On the Harry Kane deal, Tottenham may need to use Nuno Espirito Santo’s bargaining abilities again.
Despite keeping Harry Kane during the summer, Spurs still have a lot of work to do with him.
Daniel Levy has a reputation as one of the fiercest negotiators in football. When it comes to transfers and contracts, the Tottenham chairman is reputed to be obstinate and unyielding, and this trait has been on display recently.
Spurs had a tumultuous summer, with Nuno Espirito Santo eventually taking over as manager following a long hunt for Jose Mourinho’s replacement.
The Portuguese coach was joined by Fabio Paratici, the new director of football, and four new players.
But the transfer window will be remembered for the one that didn’t happen: Harry Kane’s long-awaited move to Manchester City.
Levy stayed firm, and with three years remaining on Kane’s contract, he took advantage of the situation.
While many pundits and fans believe Spurs would have been better off cashing in on Kane, they all agree that Levy is a savvy businessman.
Another piece of evidence has recently surfaced to support that claim.
According to The Athletic, Levy was the driving force for the appointment of Nuno earlier this year.
Spurs did at least insulate themselves against the appointment backfiring by taking considerably longer than expected to find a manager after an intensive search that included just about every possible coach on the market.
That’s because, according to reports, Tottenham may sack the 47-year-old midway through his two-year contract without having to pay any compensation if he fails to finish in the Premier League’s top six.
Levy certainly wants Nuno’s tenure as manager to be a happy, long, and successful one, but he’s also planning for the possibility that it won’t be.
On June 8, 2018, he did something similar with Kane.

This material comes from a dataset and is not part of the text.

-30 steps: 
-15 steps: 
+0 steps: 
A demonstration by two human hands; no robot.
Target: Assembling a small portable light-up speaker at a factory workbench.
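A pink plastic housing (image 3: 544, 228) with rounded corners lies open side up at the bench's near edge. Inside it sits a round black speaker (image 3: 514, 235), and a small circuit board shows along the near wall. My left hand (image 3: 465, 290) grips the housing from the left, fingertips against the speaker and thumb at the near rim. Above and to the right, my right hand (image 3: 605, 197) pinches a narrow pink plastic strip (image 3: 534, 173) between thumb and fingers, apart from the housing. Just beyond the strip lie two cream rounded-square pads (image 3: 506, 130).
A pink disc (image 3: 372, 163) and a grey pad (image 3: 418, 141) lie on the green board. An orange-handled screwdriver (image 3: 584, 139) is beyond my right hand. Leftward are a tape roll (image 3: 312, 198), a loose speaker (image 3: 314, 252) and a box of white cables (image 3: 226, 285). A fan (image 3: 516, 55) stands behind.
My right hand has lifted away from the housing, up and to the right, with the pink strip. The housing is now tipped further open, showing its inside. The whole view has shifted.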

That was the fateful date on which Kane signed a six-year contract with Spurs, sabotaging his hopes of joining Man City this summer.

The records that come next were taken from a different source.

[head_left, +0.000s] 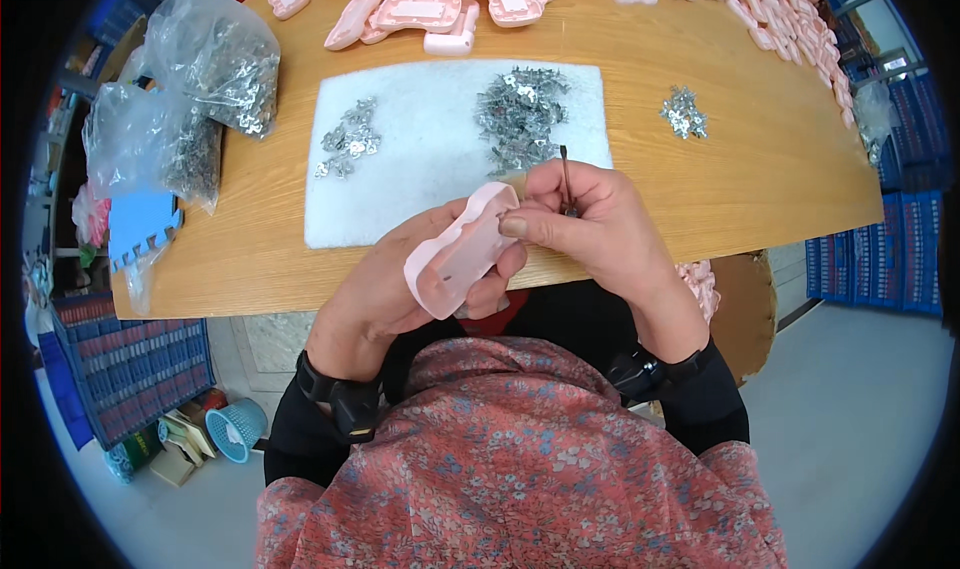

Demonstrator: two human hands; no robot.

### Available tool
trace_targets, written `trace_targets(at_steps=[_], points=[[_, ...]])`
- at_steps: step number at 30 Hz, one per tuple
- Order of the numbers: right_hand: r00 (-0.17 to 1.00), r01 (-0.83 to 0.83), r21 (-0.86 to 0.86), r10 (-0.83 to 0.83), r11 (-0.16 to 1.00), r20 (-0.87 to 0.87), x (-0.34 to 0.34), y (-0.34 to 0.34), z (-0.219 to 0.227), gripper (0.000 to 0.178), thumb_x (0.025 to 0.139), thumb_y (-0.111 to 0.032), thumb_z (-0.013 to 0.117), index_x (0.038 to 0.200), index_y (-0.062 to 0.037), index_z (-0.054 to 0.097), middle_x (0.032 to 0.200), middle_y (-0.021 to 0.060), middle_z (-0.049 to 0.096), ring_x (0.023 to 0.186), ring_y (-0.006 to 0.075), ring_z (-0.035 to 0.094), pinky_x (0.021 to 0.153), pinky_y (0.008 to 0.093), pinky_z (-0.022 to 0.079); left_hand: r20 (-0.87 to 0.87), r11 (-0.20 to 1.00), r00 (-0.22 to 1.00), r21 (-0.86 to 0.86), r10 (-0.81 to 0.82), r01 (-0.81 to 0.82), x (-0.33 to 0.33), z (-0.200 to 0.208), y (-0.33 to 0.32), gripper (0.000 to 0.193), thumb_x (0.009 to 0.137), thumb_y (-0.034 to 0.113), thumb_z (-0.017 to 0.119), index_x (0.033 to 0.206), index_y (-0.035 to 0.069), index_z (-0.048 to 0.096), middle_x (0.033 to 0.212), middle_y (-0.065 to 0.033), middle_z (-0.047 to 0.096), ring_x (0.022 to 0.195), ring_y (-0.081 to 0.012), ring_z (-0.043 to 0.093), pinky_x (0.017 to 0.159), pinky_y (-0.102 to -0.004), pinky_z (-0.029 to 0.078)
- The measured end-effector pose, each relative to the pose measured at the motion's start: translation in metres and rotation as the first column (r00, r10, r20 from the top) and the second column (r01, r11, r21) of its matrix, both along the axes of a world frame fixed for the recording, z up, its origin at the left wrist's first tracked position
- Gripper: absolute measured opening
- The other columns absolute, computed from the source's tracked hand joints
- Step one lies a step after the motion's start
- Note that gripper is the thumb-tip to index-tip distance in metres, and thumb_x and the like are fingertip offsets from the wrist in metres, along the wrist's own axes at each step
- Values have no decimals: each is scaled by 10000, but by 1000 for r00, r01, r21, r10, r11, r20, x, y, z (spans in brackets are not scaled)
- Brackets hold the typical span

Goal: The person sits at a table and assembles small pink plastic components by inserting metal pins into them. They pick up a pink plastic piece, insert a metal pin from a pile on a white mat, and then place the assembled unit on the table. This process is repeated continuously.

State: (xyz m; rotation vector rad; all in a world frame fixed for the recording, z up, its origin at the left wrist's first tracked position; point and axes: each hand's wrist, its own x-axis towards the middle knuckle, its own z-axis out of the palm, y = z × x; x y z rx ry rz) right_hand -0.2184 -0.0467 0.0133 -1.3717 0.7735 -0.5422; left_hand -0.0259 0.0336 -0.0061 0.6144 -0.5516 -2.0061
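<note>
A pink plastic shell [465,257], hollow with a wavy rim, is tilted above the table's near edge. My left hand [385,259] is closed around its underside. At the shell's far right end, the thumb and fingertips of my right hand [595,219] pinch at its rim; whatever small piece they may hold there is hidden. A thin dark tool [566,174] sticks up from the same hand, its lower part covered by the fingers. Beyond the hands, a white foam pad [425,104] carries two heaps of small metal pieces, the right heap [522,114] being larger.
More metal pieces [683,112] lie on the wooden table [760,179] right of the pad. Pink shells [420,11] are piled along the far side and far right. Clear plastic bags of metal parts [240,79] stand at left, near a blue foam tile [140,227].
</note>
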Motion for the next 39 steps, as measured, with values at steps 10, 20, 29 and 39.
trace_targets(at_steps=[10, 20, 29, 39], points=[[992, 95, 86, -101, 992, 72, -12, 1, 8, 261, 913, -101, 700, 1146, -1, 638, 861, -23, 651, 789, 22, 570, 716, 190, 464, -352, 991, 931, 53, -97, 123, 6, -10, -6, 442, 1020, 271, 452, 1373, 4, 471, 965, -122, 598, 605, -133, 442, 521, -246, 323], [985, 167, -5, -167, 986, 51, -25, 19, 19, 214, 934, -95, 668, 1114, -7, 594, 897, -24, 630, 792, 10, 530, 727, 186, 442, -304, 988, 944, 38, -130, 148, -3, -13, -10, 614, 1005, 476, 448, 1435, 38, 434, 991, -164, 567, 590, -137, 424, 503, -252, 328], [962, 261, -105, -249, 960, 111, -23, 40, 29, 346, 910, -121, 715, 1198, 29, 595, 898, -16, 621, 823, 23, 547, 732, 191, 463, -410, 974, 887, -21, -213, 224, -19, -2, -1, 442, 1041, 297, 402, 1427, 88, 454, 963, -177, 642, 578, -139, 494, 464, -239, 344], [990, 78, 66, -84, 995, 109, -37, 60, 28, 245, 904, -146, 724, 1087, 12, 683, 821, -46, 607, 696, 30, 512, 637, 189, 440, -348, 965, 900, -82, -260, 248, -38, -1, 29, 520, 1034, 386, 424, 1475, 122, 351, 989, -232, 585, 594, -176, 505, 486, -254, 397]])
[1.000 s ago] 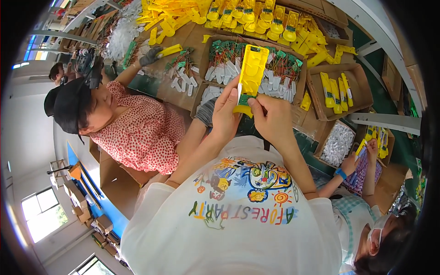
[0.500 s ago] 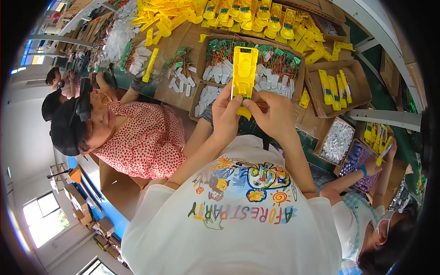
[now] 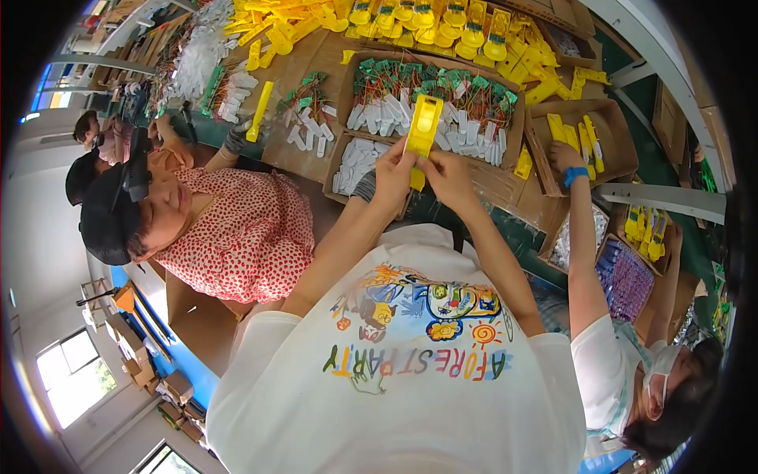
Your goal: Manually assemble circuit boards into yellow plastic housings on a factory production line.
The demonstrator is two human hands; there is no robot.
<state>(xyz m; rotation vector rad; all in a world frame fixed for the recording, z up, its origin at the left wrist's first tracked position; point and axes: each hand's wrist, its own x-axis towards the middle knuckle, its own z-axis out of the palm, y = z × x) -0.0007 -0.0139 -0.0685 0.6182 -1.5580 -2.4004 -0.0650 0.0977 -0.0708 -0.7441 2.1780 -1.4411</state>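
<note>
Both my hands grip a long yellow plastic housing (image 3: 425, 125) in front of my chest, tilted with its far end up. My left hand (image 3: 392, 172) pinches its near left side, fingers wrapped round the edge. On the near right side, the thumb and fingers of my right hand (image 3: 449, 180) press against it. Behind the housing stands a cardboard box (image 3: 515, 141) holding green circuit boards (image 3: 426, 81) with thin wires and white plastic pieces (image 3: 384, 116). Its nearer compartment has loose white pieces (image 3: 359, 164).
A co-worker's hand (image 3: 565, 156) with a blue wristband reaches into a carton (image 3: 620, 162) of yellow housings at right. Another co-worker in a red-patterned top (image 3: 237, 229) sits close at left. Yellow parts (image 3: 276, 28) are heaped at the back. A metal post (image 3: 659, 197) crosses the right side.
The yellow housing has turned, showing less of its hollow inside, and my hands have shifted slightly. The right co-worker's arm has reached across to the carton of yellow housings.
</note>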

Levy does not frequently speak to the press, however he did give an insightful interview to the Evening Standard in 2019 in which he described his ideology.
“Who is the best negotiator?” “I believe that is simply false,” he stated.
“No, there isn’t anything like that. You have the ability to be decent, fair, and difficult. I don’t believe anyone can claim to be the best.
“I’m sorry, but I’m unable to assist.”